- _PROBLEM REQUIREMENTS_: If a line of the data below holds the string "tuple", copy it.

- _STORED DATA_:

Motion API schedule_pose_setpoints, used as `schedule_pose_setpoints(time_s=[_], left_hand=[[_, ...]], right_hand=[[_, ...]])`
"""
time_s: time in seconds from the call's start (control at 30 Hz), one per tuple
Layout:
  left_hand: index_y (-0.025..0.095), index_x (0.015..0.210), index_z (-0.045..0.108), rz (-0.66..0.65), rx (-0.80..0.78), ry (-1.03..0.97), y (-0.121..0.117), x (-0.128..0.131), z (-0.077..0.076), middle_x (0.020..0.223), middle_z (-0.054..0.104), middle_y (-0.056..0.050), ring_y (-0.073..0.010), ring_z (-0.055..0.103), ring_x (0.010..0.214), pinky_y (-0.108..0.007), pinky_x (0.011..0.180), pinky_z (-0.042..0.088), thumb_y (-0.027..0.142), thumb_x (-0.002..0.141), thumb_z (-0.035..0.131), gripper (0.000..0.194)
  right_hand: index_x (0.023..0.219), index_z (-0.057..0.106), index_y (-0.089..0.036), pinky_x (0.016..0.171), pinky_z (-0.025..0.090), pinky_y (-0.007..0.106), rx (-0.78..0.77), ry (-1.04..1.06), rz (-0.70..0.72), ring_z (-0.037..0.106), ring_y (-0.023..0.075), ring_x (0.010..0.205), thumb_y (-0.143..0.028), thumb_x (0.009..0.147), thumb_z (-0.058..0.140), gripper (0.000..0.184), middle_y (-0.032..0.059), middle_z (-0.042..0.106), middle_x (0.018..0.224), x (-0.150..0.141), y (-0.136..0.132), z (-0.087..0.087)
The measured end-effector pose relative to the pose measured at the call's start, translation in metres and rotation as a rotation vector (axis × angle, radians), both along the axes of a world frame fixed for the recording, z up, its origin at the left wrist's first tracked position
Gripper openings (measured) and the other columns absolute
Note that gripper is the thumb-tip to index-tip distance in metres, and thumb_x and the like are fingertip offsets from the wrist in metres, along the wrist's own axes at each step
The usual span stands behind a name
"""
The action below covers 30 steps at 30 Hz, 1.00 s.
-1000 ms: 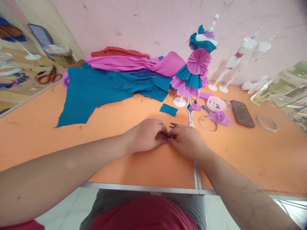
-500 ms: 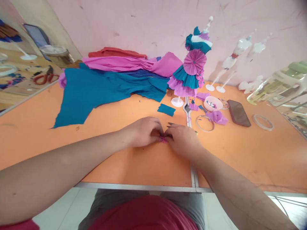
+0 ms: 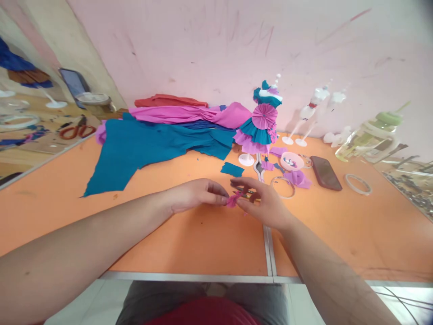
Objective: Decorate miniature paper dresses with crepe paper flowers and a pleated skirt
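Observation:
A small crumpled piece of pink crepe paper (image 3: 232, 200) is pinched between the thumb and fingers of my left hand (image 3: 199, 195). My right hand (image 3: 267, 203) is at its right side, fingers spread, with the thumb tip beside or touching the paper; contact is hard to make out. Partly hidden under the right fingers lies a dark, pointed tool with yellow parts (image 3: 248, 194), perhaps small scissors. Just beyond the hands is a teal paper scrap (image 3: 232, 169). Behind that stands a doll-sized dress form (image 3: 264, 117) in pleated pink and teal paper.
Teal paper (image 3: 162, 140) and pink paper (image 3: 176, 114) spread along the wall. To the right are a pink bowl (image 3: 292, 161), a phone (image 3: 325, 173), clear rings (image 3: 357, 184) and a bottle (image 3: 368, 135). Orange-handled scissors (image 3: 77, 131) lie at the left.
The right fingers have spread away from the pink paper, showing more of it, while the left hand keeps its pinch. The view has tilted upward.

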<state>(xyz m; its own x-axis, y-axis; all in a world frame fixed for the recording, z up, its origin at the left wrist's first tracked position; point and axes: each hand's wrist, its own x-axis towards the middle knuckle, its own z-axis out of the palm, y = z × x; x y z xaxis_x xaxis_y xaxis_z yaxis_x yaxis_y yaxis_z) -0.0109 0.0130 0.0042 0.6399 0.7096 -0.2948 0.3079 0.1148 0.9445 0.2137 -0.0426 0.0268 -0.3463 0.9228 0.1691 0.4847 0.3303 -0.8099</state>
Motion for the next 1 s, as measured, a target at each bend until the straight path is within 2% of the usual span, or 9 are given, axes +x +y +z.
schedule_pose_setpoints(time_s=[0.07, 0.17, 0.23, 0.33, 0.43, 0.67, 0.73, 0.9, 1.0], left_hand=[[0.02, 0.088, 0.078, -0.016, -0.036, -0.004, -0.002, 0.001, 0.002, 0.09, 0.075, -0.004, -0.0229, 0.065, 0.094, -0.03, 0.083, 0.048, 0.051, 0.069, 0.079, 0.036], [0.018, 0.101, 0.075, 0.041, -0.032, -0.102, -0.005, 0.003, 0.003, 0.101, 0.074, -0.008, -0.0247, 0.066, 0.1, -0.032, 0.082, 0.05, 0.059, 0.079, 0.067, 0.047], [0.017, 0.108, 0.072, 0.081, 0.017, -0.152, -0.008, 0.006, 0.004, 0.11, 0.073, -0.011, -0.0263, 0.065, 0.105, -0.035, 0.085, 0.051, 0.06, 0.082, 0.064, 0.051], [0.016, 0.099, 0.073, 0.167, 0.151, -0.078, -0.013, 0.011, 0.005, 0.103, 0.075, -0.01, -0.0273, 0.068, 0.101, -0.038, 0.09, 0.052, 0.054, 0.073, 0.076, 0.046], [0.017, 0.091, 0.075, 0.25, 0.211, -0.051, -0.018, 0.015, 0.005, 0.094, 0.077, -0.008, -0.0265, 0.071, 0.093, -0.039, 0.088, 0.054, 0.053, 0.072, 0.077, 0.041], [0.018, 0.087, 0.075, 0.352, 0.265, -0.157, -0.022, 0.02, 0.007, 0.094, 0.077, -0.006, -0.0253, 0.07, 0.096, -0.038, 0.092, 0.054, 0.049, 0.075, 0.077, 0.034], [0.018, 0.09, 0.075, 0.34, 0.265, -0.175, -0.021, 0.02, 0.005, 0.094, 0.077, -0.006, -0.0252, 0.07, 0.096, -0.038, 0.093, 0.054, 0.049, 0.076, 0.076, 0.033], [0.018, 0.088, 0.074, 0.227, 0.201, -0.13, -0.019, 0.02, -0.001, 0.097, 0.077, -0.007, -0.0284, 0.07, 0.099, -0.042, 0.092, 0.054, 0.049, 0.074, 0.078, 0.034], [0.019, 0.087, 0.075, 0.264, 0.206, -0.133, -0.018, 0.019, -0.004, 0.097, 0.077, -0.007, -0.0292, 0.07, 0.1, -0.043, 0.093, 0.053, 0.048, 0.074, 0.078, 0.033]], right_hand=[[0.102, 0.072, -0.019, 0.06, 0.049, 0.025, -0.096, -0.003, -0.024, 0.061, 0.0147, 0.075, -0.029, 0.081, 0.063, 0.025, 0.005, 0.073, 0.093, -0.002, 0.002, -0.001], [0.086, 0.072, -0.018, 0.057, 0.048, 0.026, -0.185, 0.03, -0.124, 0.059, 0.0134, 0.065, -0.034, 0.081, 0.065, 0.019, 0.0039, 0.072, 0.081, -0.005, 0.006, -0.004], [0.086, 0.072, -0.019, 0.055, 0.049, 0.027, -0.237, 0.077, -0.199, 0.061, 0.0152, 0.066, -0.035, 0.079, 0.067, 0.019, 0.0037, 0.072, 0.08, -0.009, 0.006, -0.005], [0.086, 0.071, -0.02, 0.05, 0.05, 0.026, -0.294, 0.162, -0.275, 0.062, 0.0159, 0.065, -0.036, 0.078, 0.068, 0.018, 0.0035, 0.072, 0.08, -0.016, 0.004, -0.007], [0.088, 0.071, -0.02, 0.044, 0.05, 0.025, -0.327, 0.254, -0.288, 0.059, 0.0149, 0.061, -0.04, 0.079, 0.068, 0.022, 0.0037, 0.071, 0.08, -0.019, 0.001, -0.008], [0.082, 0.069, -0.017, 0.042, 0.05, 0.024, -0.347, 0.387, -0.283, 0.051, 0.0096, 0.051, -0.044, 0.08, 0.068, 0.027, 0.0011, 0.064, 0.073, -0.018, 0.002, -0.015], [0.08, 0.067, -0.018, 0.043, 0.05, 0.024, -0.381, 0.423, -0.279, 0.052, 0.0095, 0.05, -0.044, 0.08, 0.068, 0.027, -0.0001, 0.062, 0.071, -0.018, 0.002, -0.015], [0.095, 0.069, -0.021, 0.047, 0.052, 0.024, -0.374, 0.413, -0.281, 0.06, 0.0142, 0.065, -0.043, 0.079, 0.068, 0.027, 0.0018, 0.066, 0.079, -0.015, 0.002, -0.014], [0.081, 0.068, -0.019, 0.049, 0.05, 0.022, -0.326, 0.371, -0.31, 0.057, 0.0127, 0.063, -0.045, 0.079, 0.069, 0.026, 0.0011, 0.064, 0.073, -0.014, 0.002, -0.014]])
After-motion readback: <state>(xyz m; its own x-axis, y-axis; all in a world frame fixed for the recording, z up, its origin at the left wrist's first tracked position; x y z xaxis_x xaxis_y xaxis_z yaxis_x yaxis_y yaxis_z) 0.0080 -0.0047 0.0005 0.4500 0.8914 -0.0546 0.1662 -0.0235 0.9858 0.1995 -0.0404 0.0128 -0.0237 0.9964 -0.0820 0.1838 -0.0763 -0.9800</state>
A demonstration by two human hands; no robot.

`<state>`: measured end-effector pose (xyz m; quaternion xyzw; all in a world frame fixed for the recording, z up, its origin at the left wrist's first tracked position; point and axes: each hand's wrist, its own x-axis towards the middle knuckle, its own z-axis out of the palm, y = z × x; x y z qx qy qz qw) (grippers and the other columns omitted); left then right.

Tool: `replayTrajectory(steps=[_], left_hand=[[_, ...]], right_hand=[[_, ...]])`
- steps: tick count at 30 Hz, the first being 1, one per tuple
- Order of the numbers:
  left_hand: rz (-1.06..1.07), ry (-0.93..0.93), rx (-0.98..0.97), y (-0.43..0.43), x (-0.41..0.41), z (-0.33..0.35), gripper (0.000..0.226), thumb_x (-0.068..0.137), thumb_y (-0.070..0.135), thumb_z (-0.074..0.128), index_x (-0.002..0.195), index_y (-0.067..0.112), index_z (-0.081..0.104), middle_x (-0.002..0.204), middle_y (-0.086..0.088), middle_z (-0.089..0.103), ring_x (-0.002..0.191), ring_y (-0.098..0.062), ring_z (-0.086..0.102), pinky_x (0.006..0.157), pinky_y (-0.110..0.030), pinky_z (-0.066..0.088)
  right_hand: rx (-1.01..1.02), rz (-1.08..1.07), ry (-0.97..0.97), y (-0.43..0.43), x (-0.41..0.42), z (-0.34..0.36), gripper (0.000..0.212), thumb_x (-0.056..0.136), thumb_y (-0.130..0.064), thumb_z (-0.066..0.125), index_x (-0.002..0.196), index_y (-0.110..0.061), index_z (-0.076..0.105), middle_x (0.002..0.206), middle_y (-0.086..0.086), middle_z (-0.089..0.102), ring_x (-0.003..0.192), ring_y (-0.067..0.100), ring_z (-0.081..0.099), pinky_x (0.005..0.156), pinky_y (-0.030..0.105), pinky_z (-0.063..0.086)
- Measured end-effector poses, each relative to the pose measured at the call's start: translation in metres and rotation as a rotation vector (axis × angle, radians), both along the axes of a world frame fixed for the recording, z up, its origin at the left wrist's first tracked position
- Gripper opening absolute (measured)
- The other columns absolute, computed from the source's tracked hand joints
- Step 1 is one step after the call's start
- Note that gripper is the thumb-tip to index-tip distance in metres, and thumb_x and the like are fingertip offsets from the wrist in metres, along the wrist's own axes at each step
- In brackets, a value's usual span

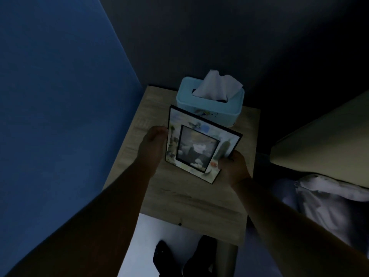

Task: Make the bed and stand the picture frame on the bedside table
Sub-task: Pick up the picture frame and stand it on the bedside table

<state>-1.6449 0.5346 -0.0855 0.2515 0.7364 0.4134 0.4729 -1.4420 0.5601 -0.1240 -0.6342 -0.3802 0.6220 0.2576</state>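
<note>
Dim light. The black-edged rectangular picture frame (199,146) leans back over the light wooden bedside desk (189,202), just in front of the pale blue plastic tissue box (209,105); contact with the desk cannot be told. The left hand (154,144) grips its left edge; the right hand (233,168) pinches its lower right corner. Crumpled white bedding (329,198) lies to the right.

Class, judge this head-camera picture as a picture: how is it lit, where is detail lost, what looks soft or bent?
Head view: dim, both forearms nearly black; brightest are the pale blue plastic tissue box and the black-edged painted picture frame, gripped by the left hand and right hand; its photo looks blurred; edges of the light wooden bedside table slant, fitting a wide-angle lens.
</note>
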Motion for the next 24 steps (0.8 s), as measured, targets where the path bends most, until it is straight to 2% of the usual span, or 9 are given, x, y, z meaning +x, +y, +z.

- _PROBLEM SOLUTION_:
time_s: time in seconds from the call's start (control at 30 Hz), one per tuple
- steps: tick count at 30 Hz, the first being 1, one per tuple

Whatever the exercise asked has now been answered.